In order to scan over an entire array of size >
2*MAX_THREADS_PER_BLOCK, we employ the following procedure:
1) Compute total number of blocks of size 2*MAX_THREADS_PER_BLOCK
2) Loop over each block and compute a partial array of number
of bins: 2*MAX_THREADS_PER_BLOCK
3) Give this partial array to blelloch_scan_single_block() and let
it return the sum scan.
4) Now, one has a full array of partial sum scans, and then we take the
last element of the j-1 block and add it to each element of the jth
block.
\Params:
* d_binScan - starts out as the "histogram" or in this case, the
split_array that we will perform an exclusive scan over.
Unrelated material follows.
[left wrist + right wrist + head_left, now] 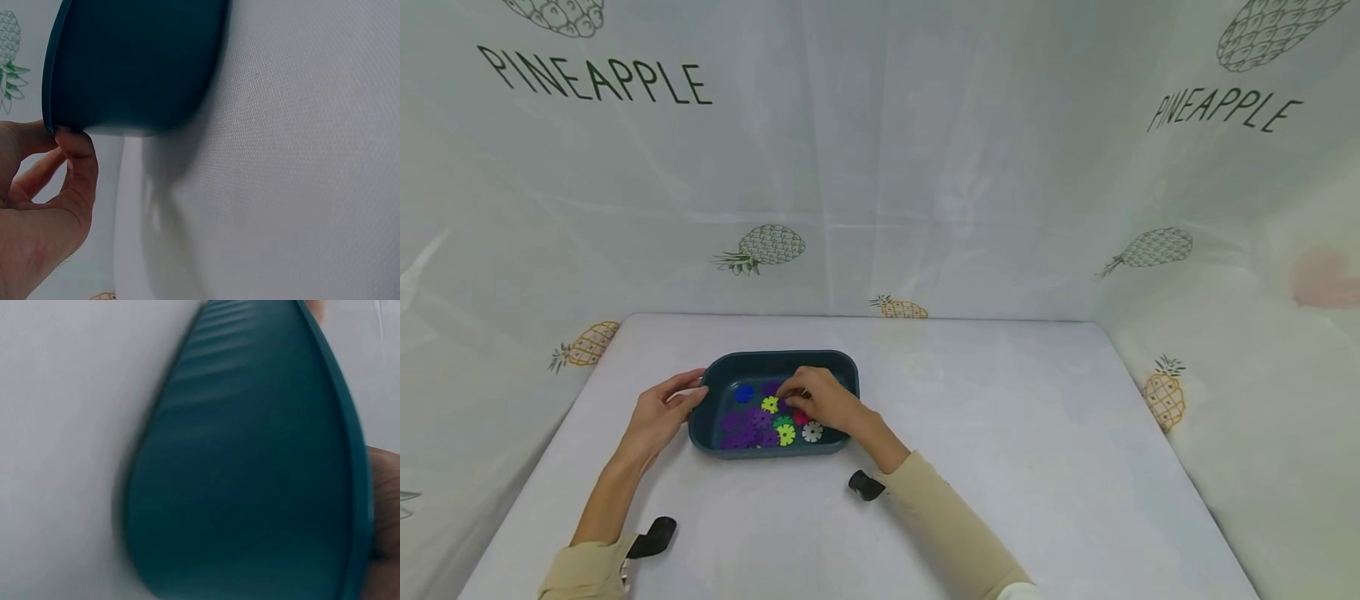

* totalNumElems - total number of elements in the d_binScan array to
perform an exclusive scan over.
*/
{
int nthreads = MAX_THREADS_PER_BLOCK;
int nblocksTotal = (totalNumElems/2 - 1) / nthreads + 1;
int partialBins = 2*nthreads;
int smSize = partialBins*sizeof(unsigned);
// Need a balanced d_binScan array so that on final block, correct
// values are given to d_partialBinScan.
// 1. define balanced bin scan
// 2. set all values to zero
// 3. copy all of binScan into binScanBalanced.
unsigned int* d_binScanBalanced;
unsigned int balanced_size = nblocksTotal*partialBins*sizeof(unsigned);
checkCudaErrors(cudaMalloc((void**)&d_binScanBalanced, balanced_size));
checkCudaErrors(cudaMemset(d_binScanBalanced, 0, balanced_size));
checkCudaErrors(cudaMemcpy(d_binScanBalanced, d_binScan,
totalNumElems*sizeof(unsigned),
cudaMemcpyDeviceToDevice));
unsigned int* d_partialBinScan;
checkCudaErrors(cudaMalloc((void**)&d_partialBinScan, partialBins*sizeof(unsigned)));
unsigned int* normalization = (unsigned*)malloc(sizeof(unsigned));
unsigned int* lastVal = (unsigned*)malloc(sizeof(unsigned));
for (unsigned iblock = 0; iblock < nblocksTotal; iblock++) {
unsigned offset = iblock*partialBins;
// Copy binScan Partition into partialBinScan
checkCudaErrors(cudaMemcpy(d_partialBinScan, (d_binScanBalanced + offset),
smSize, cudaMemcpyDeviceToDevice));
if (iblock > 0) {
// get normalization - final value in last cdf bin + last value in original
checkCudaErrors(cudaMemcpy(normalization, (d_binScanBalanced + (offset-1)),
sizeof(unsigned), cudaMemcpyDeviceToHost));
checkCudaErrors(cudaMemcpy(lastVal, (d_binScan + (offset-1)),
sizeof(unsigned), cudaMemcpyDeviceToHost));
*normalization += (*lastVal);
} else *normalization = 0;
blelloch_scan_single_block<<<1, nthreads, smSize>>>(d_partialBinScan,
partialBins,
*normalization);
cudaDeviceSynchronize(); checkCudaErrors(cudaGetLastError());
// Copy partialBinScan back into binScanBalanced:
checkCudaErrors(cudaMemcpy((d_binScanBalanced+offset), d_partialBinScan, smSize,
cudaMemcpyDeviceToDevice));
}
// ONE BLOCK WORKING HERE!!!
// binScanBalanced now needs to be copied into d_binScan!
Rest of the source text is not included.